# Stuttering on Dell XPS 15



## notATechGuy (May 5, 2021)

I have a Dell XPS 15 9560, and it stutters every 15-30 seconds. This is when its runnning only ThrottleStop, so i don't think it's a performance or thermal issue.

How do i fix the stuttering?


----------



## unclewebb (May 5, 2021)

notATechGuy said:


> i don't think it's a performance or thermal issue


Do not assume anything. As you found out last week, your laptop has some severe throttling issues, complements of Dell. 

Post another round of screenshots that show how you have ThrottleStop setup now. You said your computer was running good last week. Did you make any changes since then?

Turn on the Log File option in ThrottleStop so you have a record of your computer's performance. Play a game or do something for at least 15 minutes so I can see how your computer is running. It might show some new reasons for throttling or stuttering. Attach a log file to your next post. 

Some Dell laptops are like a game of whack a mole. Fix one problem and a new one pops up.


----------



## notATechGuy (May 5, 2021)

unclewebb said:


> Do not assume anything. As you found out last week, your laptop has some severe throttling issues, complements of Dell.
> 
> Post another round of screenshots that show how you have ThrottleStop setup now. You said your computer was running good last week. Did you make any changes since then?
> 
> ...


This is what's on ThrottleStop while playing Minecraft, on the Limit Reasons window when i click 'Clear' the yellow lights disappear, or only 'EDP OTHER'(yellow) is on all 3 options, they also sometimes flash red.
Sometimes it says 'HOT' to the left of 'PROCHOT 97°', but not always

I also don't really notice any stuttering when playing games, only when I'm using Firefox or just running ThrottleStop as i said


----------



## unclewebb (May 5, 2021)

A laptop is never going to run smoothly if it is thermal throttling. The 7700HQ has a 45W TDP rating. The cooling should be able to dissipate 45W of heat so the CPU is not constantly thermal throttling. Your log file shows that at 25W to 30W, your cooling system is overwhelmed with heat. 

Did you take your laptop apart for a thorough cleaning? Did you replace the thermal paste? ThrottleStop makes the problem clear. You have to fix the cooling.


----------



## notATechGuy (May 5, 2021)

unclewebb said:


> A laptop is never going to run smoothly if it is thermal throttling. The 7700HQ has a 45W TDP rating. The cooling should be able to dissipate 45W of heat so the CPU is not constantly thermal throttling. Your log file shows that at 25W to 30W, your cooling system is overwhelmed with heat.
> 
> Did you take your laptop apart for a thorough cleaning? Did you replace the thermal paste? ThrottleStop makes the problem clear. You have to fix the cooling.

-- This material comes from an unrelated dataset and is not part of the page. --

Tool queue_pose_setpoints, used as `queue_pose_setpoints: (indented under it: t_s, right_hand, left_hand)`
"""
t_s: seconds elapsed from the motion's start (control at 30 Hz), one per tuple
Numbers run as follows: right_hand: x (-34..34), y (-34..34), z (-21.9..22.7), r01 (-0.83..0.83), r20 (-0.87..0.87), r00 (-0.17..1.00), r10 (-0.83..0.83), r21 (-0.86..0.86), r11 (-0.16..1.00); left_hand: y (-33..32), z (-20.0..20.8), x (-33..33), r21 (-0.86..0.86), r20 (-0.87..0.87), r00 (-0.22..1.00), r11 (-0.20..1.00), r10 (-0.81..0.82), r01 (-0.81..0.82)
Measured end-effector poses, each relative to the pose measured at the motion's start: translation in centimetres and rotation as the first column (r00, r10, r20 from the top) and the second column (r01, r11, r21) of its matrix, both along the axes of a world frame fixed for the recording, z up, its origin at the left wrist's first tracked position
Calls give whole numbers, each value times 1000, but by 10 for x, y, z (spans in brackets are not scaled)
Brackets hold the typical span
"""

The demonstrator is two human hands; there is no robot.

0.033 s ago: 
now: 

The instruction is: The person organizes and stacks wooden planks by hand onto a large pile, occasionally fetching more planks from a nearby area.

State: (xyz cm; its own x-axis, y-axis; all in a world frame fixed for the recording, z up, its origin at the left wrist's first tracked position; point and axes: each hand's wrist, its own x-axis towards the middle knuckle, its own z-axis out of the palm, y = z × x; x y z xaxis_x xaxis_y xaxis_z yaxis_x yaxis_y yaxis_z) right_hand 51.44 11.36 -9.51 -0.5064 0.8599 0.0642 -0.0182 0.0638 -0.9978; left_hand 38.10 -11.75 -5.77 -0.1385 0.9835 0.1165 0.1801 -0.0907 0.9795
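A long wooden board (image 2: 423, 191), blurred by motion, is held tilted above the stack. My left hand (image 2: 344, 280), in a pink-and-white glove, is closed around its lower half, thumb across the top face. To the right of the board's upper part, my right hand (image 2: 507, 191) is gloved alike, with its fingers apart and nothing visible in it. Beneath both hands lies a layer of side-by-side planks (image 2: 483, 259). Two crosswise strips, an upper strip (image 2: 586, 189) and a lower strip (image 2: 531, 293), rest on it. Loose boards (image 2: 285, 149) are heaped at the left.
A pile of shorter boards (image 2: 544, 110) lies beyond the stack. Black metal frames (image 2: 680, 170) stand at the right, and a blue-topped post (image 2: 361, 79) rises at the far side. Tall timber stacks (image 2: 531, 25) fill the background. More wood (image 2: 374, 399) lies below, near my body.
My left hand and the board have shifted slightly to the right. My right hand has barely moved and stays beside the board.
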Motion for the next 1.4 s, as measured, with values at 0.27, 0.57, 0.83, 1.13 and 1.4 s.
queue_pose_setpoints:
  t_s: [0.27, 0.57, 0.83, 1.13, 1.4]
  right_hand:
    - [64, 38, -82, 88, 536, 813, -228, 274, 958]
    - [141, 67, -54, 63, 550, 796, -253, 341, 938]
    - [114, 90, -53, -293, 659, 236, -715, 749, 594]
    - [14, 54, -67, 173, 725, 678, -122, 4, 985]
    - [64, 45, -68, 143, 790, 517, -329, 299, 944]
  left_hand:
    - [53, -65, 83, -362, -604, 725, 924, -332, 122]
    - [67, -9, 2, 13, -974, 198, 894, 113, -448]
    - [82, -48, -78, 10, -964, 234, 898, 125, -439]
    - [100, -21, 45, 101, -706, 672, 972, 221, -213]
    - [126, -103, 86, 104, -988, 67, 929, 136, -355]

I re-applied thermal paste and cleaned some fluff out of the fans a couple weeks ago


----------



## unclewebb (May 6, 2021)

notATechGuy said:


> I re-applied thermal paste


What thermal paste did you use? You might not have used enough or maybe it has pumped out. You are going to have to try doing this again. You need to have a good look if the paste is fully covering the CPU. It takes most people a few tries before they discover what method works best and how much paste to use.

Were your temps better after you first applied the paste. Things can head south within a week if the paste starts to pump out.


----------



## notATechGuy (May 6, 2021)

unclewebb said:


> What thermal paste did you use? You might not have used enough or maybe it has pumped out. You are going to have to try doing this again. You need to have a good look if the paste is fully covering the CPU. It takes most people a few tries before they discover what method works best and how much paste to use.
> 
> Were your temps better after you first applied the paste. Things can head south within a week if the paste starts to pump out.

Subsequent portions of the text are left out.